Muitos falam sobre representatividade, poucos realmente conhecem o significado da palavra em um contexto social e tangível. Ser representado, em um sentido amplo, é ser visível. É ter existência. Aquele que não consegue ser notado, muitas vezes por causa de determinados fatores opressores, entra em um caminho repleto de invisibilidade em vários aspectos da vida.
É este percurso que o natalense André Lima, de 19 anos, quer evitar. Ele nasceu no corpo de uma mulher e, recentemente, se descobriu homem trans. “Foram anos de questionamentos até conseguir entender o que se passava em mim. É por isso que falo sobre isso na minha música: para que alguém que esteja passando pelo mesmo processo, possa ter uma referência”, contou em entrevista ao Agora RN.

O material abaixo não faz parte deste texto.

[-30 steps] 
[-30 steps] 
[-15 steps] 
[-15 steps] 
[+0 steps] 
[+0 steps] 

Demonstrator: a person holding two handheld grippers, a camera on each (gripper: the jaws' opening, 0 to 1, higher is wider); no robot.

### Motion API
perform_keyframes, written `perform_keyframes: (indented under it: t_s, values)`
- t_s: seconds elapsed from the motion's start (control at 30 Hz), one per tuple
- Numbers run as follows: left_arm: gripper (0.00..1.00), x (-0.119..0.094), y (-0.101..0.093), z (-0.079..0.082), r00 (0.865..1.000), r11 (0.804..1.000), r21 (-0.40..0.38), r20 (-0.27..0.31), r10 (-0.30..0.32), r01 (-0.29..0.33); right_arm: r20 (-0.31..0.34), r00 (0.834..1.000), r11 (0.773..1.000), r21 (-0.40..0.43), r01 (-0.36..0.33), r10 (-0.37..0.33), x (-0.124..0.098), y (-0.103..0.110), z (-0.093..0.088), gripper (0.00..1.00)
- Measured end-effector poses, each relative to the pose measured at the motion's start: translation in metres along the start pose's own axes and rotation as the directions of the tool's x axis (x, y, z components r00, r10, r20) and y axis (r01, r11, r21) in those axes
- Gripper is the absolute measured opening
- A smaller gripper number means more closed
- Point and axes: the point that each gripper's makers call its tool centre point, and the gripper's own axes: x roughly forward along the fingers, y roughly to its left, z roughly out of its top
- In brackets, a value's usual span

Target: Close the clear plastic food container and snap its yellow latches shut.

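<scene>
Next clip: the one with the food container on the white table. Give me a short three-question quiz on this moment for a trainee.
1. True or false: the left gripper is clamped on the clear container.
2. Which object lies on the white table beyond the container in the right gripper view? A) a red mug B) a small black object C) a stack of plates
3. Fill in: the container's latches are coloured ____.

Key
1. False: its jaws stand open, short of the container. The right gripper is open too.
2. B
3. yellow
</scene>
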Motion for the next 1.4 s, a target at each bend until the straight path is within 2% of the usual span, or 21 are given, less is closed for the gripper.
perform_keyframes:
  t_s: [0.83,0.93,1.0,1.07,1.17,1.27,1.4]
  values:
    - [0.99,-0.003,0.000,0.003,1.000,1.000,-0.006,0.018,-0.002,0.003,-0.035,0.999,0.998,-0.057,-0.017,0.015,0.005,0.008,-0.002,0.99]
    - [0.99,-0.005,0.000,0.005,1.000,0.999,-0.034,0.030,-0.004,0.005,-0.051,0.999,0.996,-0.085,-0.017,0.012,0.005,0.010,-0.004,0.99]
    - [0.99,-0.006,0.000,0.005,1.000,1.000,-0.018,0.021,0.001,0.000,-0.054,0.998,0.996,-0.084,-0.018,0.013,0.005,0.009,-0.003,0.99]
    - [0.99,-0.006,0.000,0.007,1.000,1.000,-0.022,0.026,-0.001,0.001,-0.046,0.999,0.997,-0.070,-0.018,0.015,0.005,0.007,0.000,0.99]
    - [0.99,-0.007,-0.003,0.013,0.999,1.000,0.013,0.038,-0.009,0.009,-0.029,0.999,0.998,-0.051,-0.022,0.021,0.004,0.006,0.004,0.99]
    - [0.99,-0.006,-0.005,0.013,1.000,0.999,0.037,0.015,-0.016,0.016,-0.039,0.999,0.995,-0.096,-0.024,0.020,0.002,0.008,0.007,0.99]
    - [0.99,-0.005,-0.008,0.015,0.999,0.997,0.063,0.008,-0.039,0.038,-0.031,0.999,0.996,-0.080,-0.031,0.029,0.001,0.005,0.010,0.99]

Apesar da pouca idade, o jovem já tem sete anos de carreira. “Tudo começou na escola. Venci um concurso de poesia e, desde então, não paro de escrever e compor rimas”. André é rapper e encontra no hip hop uma forma de homenagear a ancestralidade preta, além de narrar uma experiência mais particular como uma pessoa parte da comunidade LGBTQIA+.

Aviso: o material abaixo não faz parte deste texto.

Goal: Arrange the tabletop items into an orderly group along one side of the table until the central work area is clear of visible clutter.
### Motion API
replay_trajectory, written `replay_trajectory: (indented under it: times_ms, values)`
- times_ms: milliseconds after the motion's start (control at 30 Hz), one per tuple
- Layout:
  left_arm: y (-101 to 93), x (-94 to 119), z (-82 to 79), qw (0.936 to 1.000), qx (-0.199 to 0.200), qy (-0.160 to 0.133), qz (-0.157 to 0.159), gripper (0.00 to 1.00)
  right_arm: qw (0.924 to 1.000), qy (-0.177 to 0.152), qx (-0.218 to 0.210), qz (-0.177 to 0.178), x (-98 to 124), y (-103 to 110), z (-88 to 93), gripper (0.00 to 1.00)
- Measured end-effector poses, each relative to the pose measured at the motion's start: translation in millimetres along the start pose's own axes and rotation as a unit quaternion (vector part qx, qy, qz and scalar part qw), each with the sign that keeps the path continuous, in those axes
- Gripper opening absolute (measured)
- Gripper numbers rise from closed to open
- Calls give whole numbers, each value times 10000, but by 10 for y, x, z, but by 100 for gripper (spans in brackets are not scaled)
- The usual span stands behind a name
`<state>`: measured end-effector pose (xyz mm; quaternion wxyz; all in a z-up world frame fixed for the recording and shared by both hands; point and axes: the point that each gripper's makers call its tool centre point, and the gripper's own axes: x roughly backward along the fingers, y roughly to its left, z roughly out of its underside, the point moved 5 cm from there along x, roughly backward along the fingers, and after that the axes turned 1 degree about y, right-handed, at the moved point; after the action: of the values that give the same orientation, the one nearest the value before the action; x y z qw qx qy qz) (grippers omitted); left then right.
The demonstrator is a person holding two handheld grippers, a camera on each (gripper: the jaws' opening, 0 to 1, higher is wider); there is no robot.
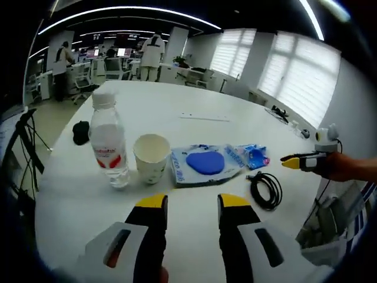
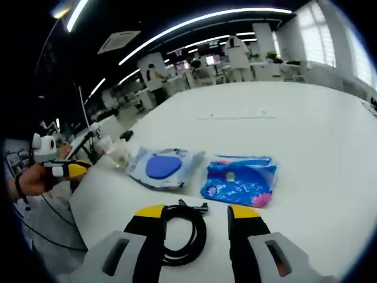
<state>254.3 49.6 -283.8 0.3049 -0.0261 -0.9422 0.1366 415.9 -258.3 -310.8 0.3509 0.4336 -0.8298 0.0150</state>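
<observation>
A clear water bottle (image 1: 109, 144) with a red label stands at the left of the white table (image 1: 194, 103). Beside it are a paper cup (image 1: 152, 158), a clear bag holding a blue pad (image 1: 203, 163), a blue packet (image 1: 253, 156) and a coiled black cable (image 1: 266, 188). My left gripper (image 1: 193, 203) is open over bare table in front of the cup and bag. My right gripper (image 2: 197, 212) is open, and the cable (image 2: 182, 233) lies seen between its jaws, with the blue packet (image 2: 240, 180) and bagged pad (image 2: 162, 167) beyond. In the left gripper view the right gripper (image 1: 297, 160) hovers right of the cable.
A small black object (image 1: 80, 131) lies near the table's left edge. A thin white strip (image 1: 204, 117) rests further back on the table. Office desks, chairs and standing people fill the room behind. The left gripper (image 2: 68, 171) shows at the table's left side near the cup (image 2: 118, 152).
</observation>
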Motion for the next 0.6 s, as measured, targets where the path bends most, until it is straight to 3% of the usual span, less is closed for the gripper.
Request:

Em contraposição ao antigo mundo religioso, o rapper escolheu Amém para integrar o nome artístico em um gesto de apreciação crítica. Ore é a sigla de orgulho, raiva e ego – características da personalidade de André que ele gostaria de mudar. “Então esse apelido pode simbolizar defeitos e preconceitos que requerem uma reavaliação, que deve ser feita tanto por mim quanto pela sociedade”.
Na última semana, o músico lançou o single “Family Friendly”, que retrata as injustiças sofridas nas comunidades quando há ocorrências de abuso policial. “Morei no Planalto, Felipe Camarão e hoje moro em Mãe Luiza. Tudo que aprendi vivendo na periferia é incorporado ao meu rap. Apesar da violência recorrente, temos um povo de garra que, com força de vontade, sai de casa todos os dias em busca de uma realidade digna”, relatou.

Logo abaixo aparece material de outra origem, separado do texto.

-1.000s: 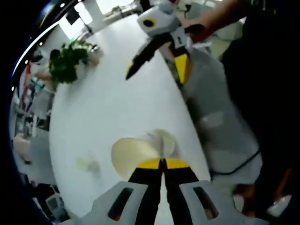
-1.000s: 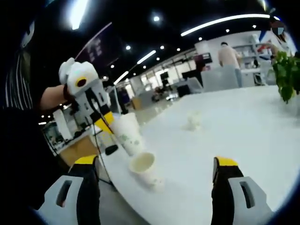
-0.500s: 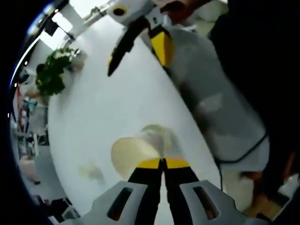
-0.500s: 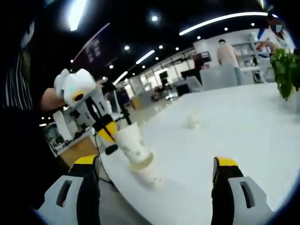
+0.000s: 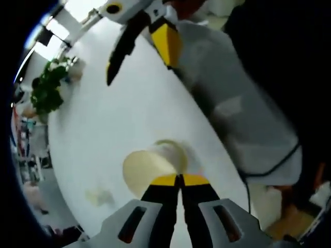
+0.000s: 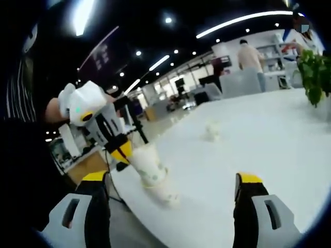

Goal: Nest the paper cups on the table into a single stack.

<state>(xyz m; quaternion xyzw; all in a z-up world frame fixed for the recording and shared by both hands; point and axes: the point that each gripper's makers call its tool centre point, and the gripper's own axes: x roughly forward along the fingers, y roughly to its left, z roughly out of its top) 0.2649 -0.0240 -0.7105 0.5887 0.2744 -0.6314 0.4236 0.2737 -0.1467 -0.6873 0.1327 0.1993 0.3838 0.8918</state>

Inspirado por artistas nacionais como Emicida, Projota e Rashid, e por rappers da cena local, o primeiro EP de Amém Ore, intitulado “IRA”, tem três músicas autorais e foi lançado no fim de julho pela StoneOne Records. A faixa “Banzo” traz a luta antirracista; “Amém” ressignifica a melancolia acerca das dúvidas sobre gêneros; e “Cuarentena” analisa os efeitos da pandemia da Covid-19 que podem, de acordo com o cantor, ressaltar a desigualdade social a longo prazo.
O discurso indagador das composições do jovem é crucial para fortalecer e valorizar a identidade cultural tão extensa e plural existente nos mais diversos grupos. “Esse sempre será meu intuito na música. Alcançar um respeito mútuo não é apenas uma idealização, algo impossível. Se a organização da democracia existe, vamos brigar por ela. Vamos transformar o sistema. Acredito que, um dia, seremos protagonistas das nossas próprias histórias”.